What you should do: Report all lines below with the word "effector".

#####

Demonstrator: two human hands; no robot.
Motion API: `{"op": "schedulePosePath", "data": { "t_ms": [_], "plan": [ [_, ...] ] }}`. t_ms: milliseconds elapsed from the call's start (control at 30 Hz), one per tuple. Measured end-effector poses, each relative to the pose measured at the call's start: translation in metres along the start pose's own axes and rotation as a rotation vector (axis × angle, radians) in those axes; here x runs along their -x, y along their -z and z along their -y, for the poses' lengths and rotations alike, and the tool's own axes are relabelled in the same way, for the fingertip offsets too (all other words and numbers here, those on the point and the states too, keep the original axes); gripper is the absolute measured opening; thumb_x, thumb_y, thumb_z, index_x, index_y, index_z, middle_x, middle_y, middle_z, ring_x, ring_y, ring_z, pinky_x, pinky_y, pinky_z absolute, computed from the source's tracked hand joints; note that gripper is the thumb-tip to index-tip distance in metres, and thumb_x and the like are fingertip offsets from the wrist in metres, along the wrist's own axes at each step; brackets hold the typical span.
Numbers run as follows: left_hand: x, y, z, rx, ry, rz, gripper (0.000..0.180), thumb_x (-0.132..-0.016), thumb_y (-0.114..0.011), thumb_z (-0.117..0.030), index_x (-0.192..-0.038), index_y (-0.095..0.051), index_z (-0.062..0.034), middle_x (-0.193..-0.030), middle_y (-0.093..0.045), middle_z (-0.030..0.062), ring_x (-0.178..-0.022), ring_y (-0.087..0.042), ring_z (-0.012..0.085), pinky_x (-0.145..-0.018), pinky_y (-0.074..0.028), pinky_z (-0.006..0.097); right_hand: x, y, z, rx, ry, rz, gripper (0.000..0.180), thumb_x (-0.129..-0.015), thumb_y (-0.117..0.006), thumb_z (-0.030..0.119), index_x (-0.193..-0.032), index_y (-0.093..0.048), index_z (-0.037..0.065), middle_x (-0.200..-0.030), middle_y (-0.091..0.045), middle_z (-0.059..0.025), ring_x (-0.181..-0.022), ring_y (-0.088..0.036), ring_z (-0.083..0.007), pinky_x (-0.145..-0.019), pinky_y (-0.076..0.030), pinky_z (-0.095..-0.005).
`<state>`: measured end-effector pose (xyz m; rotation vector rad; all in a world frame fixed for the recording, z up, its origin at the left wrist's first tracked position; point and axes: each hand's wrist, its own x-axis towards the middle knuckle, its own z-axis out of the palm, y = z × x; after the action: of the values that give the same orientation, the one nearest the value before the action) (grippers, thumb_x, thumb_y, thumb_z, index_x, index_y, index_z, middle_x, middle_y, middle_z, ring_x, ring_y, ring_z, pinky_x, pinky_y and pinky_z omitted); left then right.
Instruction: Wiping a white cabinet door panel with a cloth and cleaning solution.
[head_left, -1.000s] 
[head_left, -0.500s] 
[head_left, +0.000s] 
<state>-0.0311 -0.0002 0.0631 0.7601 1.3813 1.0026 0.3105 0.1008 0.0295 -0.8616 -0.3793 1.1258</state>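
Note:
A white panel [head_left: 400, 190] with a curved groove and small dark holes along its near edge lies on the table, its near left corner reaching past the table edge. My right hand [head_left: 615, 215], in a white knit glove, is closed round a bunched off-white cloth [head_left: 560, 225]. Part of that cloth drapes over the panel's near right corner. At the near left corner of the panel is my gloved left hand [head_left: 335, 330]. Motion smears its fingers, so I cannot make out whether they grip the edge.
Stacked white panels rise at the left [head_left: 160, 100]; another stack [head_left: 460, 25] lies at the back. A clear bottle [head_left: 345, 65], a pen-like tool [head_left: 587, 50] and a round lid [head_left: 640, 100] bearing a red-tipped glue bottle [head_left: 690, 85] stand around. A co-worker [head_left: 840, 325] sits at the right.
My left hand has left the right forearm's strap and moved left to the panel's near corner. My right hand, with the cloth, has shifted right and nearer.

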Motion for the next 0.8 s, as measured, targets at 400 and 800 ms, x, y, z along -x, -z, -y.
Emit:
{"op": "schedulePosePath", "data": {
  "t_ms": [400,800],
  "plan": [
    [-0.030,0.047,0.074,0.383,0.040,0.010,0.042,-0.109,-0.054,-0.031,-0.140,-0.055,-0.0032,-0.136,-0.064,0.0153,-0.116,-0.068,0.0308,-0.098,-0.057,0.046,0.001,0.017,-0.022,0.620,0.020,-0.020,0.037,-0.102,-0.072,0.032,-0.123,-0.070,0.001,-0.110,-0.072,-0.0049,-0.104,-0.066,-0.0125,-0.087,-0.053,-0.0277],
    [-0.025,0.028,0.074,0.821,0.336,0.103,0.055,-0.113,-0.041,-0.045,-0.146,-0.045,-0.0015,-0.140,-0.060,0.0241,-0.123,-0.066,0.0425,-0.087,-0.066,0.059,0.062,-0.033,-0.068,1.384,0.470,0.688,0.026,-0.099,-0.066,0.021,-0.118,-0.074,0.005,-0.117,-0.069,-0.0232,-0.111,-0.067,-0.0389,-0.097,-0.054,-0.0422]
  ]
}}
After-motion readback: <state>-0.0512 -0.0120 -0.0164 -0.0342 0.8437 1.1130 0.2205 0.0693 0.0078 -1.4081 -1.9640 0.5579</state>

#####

Exercise response:
Motion API: `{"op": "schedulePosePath", "data": { "t_ms": [_], "plan": [ [_, ...] ] }}`. t_ms: milliseconds elapsed from the call's start (control at 30 Hz), one per tuple. Measured end-effector poses, each relative to the pose measured at the call's start: translation in metres along the start pose's own axes and rotation as a rotation vector (axis × angle, radians) in those axes; here x runs along their -x, y along their -z and z along their -y, for the poses' lengths and rotations alike, and the tool's own axes are relabelled in the same way, for the fingertip offsets too (all other words and numbers here, those on the point and the states too, keep the original axes); gripper is the absolute measured opening; thumb_x, thumb_y, thumb_z, index_x, index_y, index_z, middle_x, middle_y, middle_z, ring_x, ring_y, ring_z, pinky_x, pinky_y, pinky_z absolute, computed from the source's tracked hand joints; note that gripper is the thumb-tip to index-tip distance in metres, and thumb_x and the like are fingertip offsets from the wrist in metres, along the wrist's own axes at each step; brackets hold the typical span.
`<state>`: measured end-effector pose (xyz m; rotation vector rad; all in a world frame fixed for the recording, z up, its origin at the left wrist's first tracked position; point and axes: each hand's wrist, its own x-axis towards the middle knuckle, its own z-axis out of the palm, y = z × x; after the action: of the values that give the same orientation, the one nearest the value before the action) (grippers, thumb_x, thumb_y, thumb_z, index_x, index_y, index_z, middle_x, middle_y, middle_z, ring_x, ring_y, ring_z, pinky_x, pinky_y and pinky_z omitted); left then right.

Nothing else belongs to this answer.